• **Activity**
The response must consist of the lines below from the one with "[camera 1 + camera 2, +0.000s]" through the one with "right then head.", exactly as they appear and with both ends kept.

╭─ Data below

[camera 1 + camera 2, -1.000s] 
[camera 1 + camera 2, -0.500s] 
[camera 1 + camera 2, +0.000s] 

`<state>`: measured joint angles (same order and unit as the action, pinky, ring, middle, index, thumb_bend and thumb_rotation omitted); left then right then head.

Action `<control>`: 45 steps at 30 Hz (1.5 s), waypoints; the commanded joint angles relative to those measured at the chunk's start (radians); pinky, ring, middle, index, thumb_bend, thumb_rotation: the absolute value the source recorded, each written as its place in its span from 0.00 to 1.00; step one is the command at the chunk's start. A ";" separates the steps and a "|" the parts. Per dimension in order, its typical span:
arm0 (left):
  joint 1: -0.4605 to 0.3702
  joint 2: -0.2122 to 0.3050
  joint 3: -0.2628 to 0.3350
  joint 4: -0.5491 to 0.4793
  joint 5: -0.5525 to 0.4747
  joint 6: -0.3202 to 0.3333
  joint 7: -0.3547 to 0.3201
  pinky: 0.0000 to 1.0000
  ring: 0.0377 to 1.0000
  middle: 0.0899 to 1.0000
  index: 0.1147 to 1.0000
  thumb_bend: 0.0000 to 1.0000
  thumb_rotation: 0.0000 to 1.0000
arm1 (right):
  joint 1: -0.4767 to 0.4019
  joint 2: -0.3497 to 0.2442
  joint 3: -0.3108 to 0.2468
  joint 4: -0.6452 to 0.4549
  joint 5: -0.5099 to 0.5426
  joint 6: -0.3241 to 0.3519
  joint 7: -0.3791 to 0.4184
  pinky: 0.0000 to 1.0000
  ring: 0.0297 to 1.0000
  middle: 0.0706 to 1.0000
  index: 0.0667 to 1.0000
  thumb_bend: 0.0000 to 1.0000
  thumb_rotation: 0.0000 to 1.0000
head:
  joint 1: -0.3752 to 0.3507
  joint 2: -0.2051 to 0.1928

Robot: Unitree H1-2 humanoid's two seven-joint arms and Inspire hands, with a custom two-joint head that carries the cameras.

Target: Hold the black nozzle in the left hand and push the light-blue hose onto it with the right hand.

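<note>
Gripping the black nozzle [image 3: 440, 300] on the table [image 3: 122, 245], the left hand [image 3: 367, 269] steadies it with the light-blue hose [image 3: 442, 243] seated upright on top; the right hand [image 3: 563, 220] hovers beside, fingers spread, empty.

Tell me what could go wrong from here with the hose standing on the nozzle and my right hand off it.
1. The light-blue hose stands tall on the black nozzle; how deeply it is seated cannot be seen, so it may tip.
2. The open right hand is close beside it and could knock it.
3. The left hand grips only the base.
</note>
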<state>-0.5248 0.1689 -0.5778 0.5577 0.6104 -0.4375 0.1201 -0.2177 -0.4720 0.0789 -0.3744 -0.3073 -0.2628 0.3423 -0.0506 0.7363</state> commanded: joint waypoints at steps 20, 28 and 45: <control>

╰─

• **Problem solution**
[camera 1 + camera 2, +0.000s] 

`<state>`: measured joint angles (same order and unit as the action, pinky, ring, middle, index, thumb_bend and thumb_rotation omitted); left then right then head.

For this exercise, nothing more remains to be given.